I know it is getting to be a long, wearing winter. I am ready to retire the stove for the season, but with lows again pushing close to zero, I will keep on the 24/7 burn. Hard to believe the stove has been running non-stop since before Thanksgiving. I have burned more wood than I can believe this season. So the question is, how is your wood piles doing and are you ready to wave the white flag?
Stove is still chugging along but mostly gets a break during the day. probably be constant for a few days next week though. the wood pile is seriously low and into next years stash so nowhere near prime stuff.ahead.
March usually starts the transition for us. There is always a fire over night but we can let it go during the day when the temps rise into the 50's. We will keep a low fire going on damp, rainy spring days. And yes, our wood supply is seriously depleted. I'm definitely into what was supposed to be next years stash.
Reloaded at 3:30am, and continue to burn 24/7. I'm seriously into next years wood. Going to find out about a log length load today.
Still 24 X 7 in MD. I'm on the Chesapeake and the water is still in the 30's. When the south wind blows and warms everyone else it's penetrating cold at the house. Another couple of weeks to go. Ospreys showed up yesterday a full two weeks late.
24/7 here. Wood pile is in decent shape still. Snowing like crazy here right now. Suppose to get 3-6" of the stuff. There were places in my yard I started to see short green stuff? Were they little, teensy weensy trees?
Pretty much 24/7 here.

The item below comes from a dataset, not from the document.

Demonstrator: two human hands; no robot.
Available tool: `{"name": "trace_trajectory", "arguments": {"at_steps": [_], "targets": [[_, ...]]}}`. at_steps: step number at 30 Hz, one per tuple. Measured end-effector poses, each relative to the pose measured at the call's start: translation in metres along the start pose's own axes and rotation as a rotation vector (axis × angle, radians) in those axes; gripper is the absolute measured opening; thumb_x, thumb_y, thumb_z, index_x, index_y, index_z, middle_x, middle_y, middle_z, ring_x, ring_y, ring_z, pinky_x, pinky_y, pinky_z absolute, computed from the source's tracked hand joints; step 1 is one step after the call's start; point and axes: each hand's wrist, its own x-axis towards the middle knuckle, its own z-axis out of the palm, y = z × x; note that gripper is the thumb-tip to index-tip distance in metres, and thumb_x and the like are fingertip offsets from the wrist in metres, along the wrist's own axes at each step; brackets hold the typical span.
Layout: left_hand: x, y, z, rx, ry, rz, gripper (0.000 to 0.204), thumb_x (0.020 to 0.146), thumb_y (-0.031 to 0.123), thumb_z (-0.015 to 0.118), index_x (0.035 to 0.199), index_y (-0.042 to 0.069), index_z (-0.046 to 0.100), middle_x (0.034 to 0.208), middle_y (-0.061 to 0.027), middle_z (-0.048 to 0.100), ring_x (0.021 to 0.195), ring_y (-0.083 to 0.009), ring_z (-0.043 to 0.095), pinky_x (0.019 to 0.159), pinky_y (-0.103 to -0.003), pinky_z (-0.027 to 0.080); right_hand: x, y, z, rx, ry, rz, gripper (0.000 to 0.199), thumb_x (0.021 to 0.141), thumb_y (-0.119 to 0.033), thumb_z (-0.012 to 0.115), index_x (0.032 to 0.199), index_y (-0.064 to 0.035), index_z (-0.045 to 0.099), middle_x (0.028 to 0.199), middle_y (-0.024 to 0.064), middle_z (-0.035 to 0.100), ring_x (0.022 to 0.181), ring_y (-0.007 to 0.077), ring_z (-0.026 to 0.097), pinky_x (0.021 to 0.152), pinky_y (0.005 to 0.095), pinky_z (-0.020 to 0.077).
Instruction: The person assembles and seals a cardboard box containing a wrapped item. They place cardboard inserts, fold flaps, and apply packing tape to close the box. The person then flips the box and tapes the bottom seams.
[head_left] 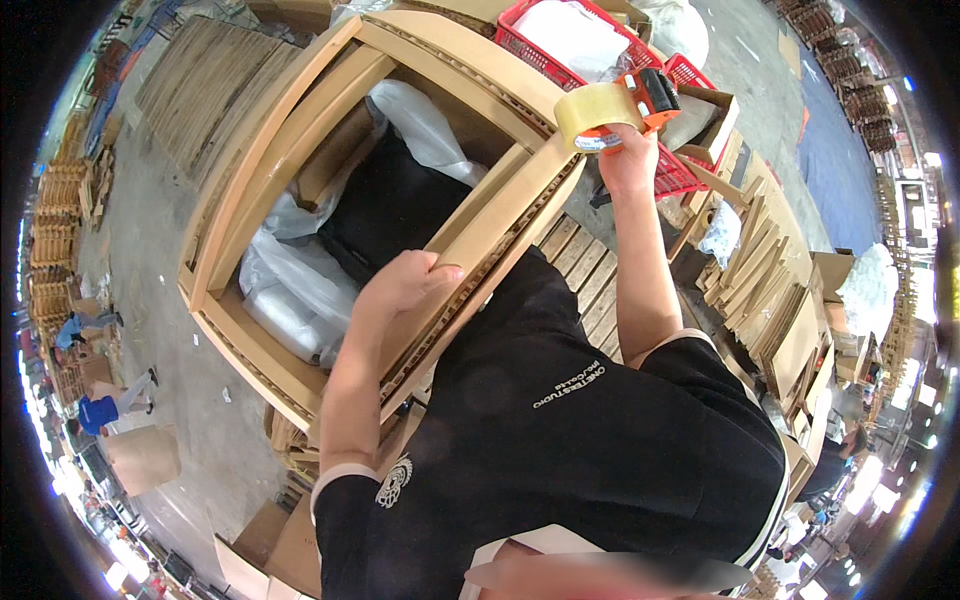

Was able to let it go cold one day this past week. Just burn smaller loads and not load as often now.
Well, this "neverending" winter is pretty much as usual....except for the cold. We burn, and expect to burn, right on into the middle of May. That's usually when the fat lady starts singing around here. I guess it depends where you live. Anyway, yep, still burning, but not quite as much. Same old, same old. We've got another 1.5 months of it. At least. Temps are trending ever upward. Spring will get here on it's own schedule, not when our calendar says it should.
I don't remember the year, but I may have burned this much one other time. That would have been BDW (before dry wood).
When we stop burning 24/7, we stop burning and usually are only a week or two away from putting the tomato plants in the ground.
I'm still waiting for either my outside woodpile to appear from the snow or the new food plot to appear. Either way they both need some attention. Keep up the good work guys and gals!
About the same here but we've got a few days of 40s/20s coming up, so back to two loads a day then. I've still got about two years' of Oak, Hickory and BL stacked that will have three summers stacked when I get to it, but I need to get another eight cords or so to stay ahead on us and my MIL's Buck. My wife and SIL were sitting outside yesterday and heard something fall. I went down there and found that another dead Red Oak had fallen. I've got at least six of them on the ground, and a few more still standing so that should give me the year's worth I need to stack. Then I also need some for a couple of my SILs, for next season. They can split and stack that stuff. All this wind will be great if I can get a bunch stacked now...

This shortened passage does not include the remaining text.